Craddock v. Sunshine Bus Lines, Inc

In Craddock v. Sunshine Bus Lines, Inc., 134 Tex. 388, 133 S.W.2d 124, 126 (1939), the Supreme Court established the guiding rule or principal which trial courts must follow when presented with a motion for new trial after a default judgment has been entered. A default judgment should be set aside and a new trial ordered in any case in which the failure of the defendant to answer before judgment was not intentional, or the result of conscious indifference on his part, but was due to a mistake or an accident; provided the motion for a new trial sets up a meritorious defense and is filed at a time when the granting thereof will occasion no delay or otherwise work an injury to the plaintiff, Craddock, 133 S.W.2d at 126. A trial court abuses its discretion by not granting a new trial when all three elements of the Craddock test are met.

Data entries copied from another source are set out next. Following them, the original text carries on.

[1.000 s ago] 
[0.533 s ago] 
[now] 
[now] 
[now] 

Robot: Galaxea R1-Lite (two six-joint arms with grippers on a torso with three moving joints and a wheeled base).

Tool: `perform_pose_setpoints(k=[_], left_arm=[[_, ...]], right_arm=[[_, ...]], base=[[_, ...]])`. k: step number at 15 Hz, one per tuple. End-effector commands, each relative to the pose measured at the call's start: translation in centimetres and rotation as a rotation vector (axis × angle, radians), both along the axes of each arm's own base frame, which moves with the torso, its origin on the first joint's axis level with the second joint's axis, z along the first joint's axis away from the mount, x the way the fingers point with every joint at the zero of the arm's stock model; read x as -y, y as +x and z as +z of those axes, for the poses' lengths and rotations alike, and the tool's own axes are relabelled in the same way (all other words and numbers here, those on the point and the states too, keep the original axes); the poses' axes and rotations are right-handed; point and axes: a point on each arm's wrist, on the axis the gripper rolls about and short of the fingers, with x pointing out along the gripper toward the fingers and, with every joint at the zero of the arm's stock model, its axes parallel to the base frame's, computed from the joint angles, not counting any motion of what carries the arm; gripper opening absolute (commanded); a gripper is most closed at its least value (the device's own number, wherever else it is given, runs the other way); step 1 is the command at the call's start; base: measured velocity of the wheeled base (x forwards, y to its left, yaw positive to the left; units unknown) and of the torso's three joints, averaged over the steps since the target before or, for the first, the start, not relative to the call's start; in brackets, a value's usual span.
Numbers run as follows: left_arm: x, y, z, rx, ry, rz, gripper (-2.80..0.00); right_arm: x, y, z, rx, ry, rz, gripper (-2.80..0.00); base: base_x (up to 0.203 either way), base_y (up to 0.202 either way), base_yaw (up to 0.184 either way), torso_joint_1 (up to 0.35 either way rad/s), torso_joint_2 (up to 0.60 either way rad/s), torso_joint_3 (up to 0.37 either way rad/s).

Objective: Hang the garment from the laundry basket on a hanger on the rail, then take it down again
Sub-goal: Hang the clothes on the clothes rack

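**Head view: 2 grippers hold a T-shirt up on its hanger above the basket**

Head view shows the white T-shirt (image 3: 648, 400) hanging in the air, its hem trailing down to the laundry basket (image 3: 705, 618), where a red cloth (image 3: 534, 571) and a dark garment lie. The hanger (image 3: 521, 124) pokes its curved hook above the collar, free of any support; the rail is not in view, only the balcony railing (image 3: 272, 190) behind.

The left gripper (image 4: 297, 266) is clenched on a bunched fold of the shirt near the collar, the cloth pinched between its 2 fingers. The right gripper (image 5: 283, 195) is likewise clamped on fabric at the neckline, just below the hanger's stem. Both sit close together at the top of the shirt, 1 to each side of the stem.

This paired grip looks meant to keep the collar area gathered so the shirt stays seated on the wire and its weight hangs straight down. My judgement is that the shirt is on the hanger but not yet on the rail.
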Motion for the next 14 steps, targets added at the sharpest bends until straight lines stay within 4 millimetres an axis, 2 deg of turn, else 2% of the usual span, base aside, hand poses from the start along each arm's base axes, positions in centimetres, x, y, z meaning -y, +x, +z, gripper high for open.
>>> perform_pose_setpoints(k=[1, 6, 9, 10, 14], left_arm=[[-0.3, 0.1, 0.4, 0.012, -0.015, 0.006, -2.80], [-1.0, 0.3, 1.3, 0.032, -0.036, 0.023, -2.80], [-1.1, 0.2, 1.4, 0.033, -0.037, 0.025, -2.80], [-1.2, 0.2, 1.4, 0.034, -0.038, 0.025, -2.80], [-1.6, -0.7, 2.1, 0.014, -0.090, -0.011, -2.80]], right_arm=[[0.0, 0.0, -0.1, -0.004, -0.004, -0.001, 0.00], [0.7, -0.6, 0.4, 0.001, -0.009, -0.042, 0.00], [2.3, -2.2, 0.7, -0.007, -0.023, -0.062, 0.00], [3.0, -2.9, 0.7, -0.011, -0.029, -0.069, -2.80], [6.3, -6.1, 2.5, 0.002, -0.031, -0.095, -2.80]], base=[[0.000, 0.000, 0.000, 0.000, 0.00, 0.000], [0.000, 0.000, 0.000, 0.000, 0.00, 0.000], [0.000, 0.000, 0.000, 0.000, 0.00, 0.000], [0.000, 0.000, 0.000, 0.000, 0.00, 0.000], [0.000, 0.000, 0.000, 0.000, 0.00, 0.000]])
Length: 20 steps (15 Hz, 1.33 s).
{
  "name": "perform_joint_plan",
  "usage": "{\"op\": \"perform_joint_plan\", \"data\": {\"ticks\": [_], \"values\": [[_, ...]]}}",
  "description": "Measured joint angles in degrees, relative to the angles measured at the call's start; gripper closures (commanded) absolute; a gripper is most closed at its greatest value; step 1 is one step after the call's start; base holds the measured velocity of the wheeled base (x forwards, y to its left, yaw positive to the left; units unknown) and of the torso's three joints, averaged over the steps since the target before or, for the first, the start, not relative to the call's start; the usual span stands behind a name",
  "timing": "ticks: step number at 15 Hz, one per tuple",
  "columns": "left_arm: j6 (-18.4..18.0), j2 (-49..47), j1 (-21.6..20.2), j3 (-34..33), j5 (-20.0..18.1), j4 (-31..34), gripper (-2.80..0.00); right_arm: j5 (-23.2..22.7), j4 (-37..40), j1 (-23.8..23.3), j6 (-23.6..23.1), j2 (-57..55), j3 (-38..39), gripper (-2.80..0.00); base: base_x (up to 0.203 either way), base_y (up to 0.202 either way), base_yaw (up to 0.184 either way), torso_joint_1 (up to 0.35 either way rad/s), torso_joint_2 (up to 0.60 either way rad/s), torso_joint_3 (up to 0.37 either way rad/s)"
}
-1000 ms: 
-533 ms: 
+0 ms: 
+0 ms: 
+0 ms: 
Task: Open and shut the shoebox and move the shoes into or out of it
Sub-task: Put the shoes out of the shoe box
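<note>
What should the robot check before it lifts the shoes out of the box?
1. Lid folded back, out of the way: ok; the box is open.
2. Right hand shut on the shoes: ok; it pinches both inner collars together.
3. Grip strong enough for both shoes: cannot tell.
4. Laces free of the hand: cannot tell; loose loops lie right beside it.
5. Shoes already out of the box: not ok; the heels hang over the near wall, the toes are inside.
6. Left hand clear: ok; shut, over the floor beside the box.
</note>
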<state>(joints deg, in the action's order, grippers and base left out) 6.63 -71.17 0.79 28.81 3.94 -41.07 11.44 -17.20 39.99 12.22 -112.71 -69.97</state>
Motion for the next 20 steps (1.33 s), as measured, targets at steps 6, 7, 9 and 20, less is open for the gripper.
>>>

Director, State Employees Workers' Compensation Div. v. Evans, 889 S.W.2d 266, 268, 37 Tex. Sup. Ct. J. 779 (Tex. 1994). In Craddock v. Sunshine Bus Lines, the defendant was served with citation, which he forwarded to his insurance agent, who in turn forwarded the citation to the insurance company whose duty it was to defend. Although marked "urgent," the citation was mixed up with other insurance company mail and was not discovered until the day on which the default judgment was rendered. Thus, the defendant did not actually realize its mistake in time to correct it before the default judgment was rendered. Craddock, 133 S.W.2d at 125. The Court held that a default judgment should be set aside when the defendant establishes that: (1) the failure to answer was not intentional or the result of conscious indifference, but the result of an accident or mistake; (2) the motion for new trial sets up a meritorious defense; (3) granting the motion will occasion no undue delay or otherwise injure the plaintiff. Craddock, 133 S.W.2d at 126. Such a rule, we noted, is based upon equitable principles and "prevents an injustice to the defendant without working an injustice on the plaintiff." Id. In Ivy v. Carrell, 407 S.W.2d 212, 213, 10 Tex. Sup. Ct. J. 24 (Tex. 1966), the Court again cited equitable principles and extended Craddock to cases in which a party has answered but fails to appear for trial.